Using pi2 from Python

Pi2 can be used from Python scripts and from iPython console. In order to initialize Pi2, the package pi2py must be imported and a Pi2 object created:

import sys
sys.path.append("path/to/pi2/folder")

from pi2py2 import *
pi = Pi2()

Note The 'path/to/pi2/folder' should point to the folder of the compiled binary distribution of pi2, not to the source code repository. Typically, the correct folder will be pi2/bin-linux64/release-nocl or something similar, where the first folder is the root of the source code repository.

Note Windows users should beware that Python uses the standard directory separator backslash -character as escape character. This means you need to specify the path either using forward slashes “/” ("path/to/folder"), double -characters ("path\\to\\folder"), or a raw string (r"path\to\folder").

If the pi2py2.py file is in the current working directory, then the sys.path.append command does not need to be run. Pi2py is written for Python versions >= 3.6.

After initialization, all the functionality of Pi2 can be accessed through the Pi2 object:

img = pi.newimage(ImageDataType.UINT8, 100, 100, 100)
pi.noise(img, 100, 25)
pi.writetif(img, './noise')

For reference on the available functionality, use either iPython help or the Command reference page. Note that there are some small differences between arguments specified in the Command reference and what pi2py2 expects. The largest difference is that instead of image name, you can pass object returned by the newimage command.

There are many Python examples available here: https://github.com/arttumiettinen/pi2/blob/master/python_scripts/pi2py2_examples.py Most of them are documented in the Examples page.

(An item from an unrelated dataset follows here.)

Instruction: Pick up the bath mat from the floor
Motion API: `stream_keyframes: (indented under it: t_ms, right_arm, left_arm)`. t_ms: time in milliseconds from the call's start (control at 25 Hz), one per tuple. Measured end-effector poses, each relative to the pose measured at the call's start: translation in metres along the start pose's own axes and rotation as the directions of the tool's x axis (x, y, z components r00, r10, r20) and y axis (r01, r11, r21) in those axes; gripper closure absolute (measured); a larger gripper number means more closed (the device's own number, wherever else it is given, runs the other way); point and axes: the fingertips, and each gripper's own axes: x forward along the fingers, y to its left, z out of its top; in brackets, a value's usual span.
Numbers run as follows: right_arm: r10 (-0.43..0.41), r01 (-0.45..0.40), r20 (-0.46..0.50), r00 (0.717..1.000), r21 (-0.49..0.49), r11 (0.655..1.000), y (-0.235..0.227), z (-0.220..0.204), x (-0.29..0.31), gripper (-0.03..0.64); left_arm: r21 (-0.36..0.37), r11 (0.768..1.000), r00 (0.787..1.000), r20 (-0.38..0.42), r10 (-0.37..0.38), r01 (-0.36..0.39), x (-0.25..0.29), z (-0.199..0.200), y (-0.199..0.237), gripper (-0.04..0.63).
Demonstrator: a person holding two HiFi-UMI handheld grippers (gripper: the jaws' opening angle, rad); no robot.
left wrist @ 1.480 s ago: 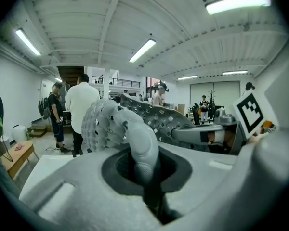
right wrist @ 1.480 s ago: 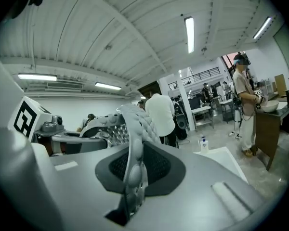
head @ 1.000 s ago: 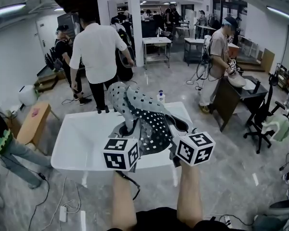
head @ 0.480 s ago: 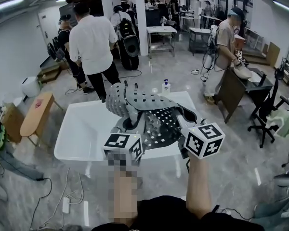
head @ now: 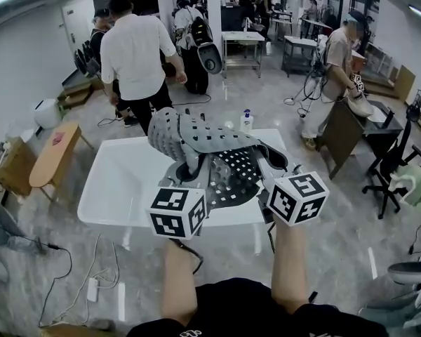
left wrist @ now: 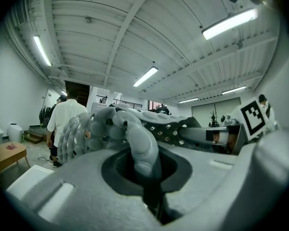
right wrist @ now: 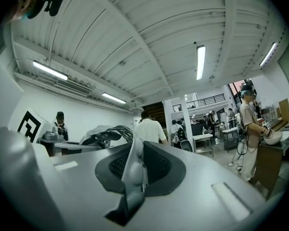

The Python bindings in the pi2py2.py file are (mostly) self-generating so they are always (mostly) up-to-date.

Pi2 and NumPy

NumPy arrays can be used together with Pi2 in a few ways.

1. NumPy arrays can be passed to Pi2 functions as input images. Outputting to NumPy arrays is not supported at the moment. Additionally, 3-element NumPy arrays can be used in all occasions where a 3-element vector is required.

2. Image data can be retrieved as a Numpy array using Pi2Image.to_numpy() function. The function returns the data in the image as NumPy array of appropriate shape and data type. The NumPy array is a copy of the original image data so changes made to it are not reflected in the Pi2 system.

Retrieving image data as a NumPy array causes it to be read into RAM in its entirety. This might not be desirable in distributed computing mode, if the image is large.

3. NumPy array can be copied into a Pi2 image using Pi2Image.from_numpy(array) function. The data of the array is copied from NumPy into the Pi2 system, so changes made by Pi2 are not reflected in the NumPy array.

For ‘power users’ there is also a method Pi2Image.to_numpy_pointer() that returns reference to the image data in the Pi2 system as a NumPy array. Changes made to the array are reflected in the Pi2 system and vice versa. However, please note that Pi2 commands that change the size of the image will re-allocate the memory reserved for the image and this process invalidates any NumPy arrays returned by the to_numpy_pointer() method. Accessing invalidated array might result in program crash. Arrays returned by the to_numpy() method are not affected by this problem.

If Pi2 is in distributed computing mode, calling Pi2Image.to_numpy_pointer() will cause the image to be read into RAM in its entirety. In this mode, changes made to the NumPy array are not reflected to the image until Pi2Image.flush_pointer() method is called.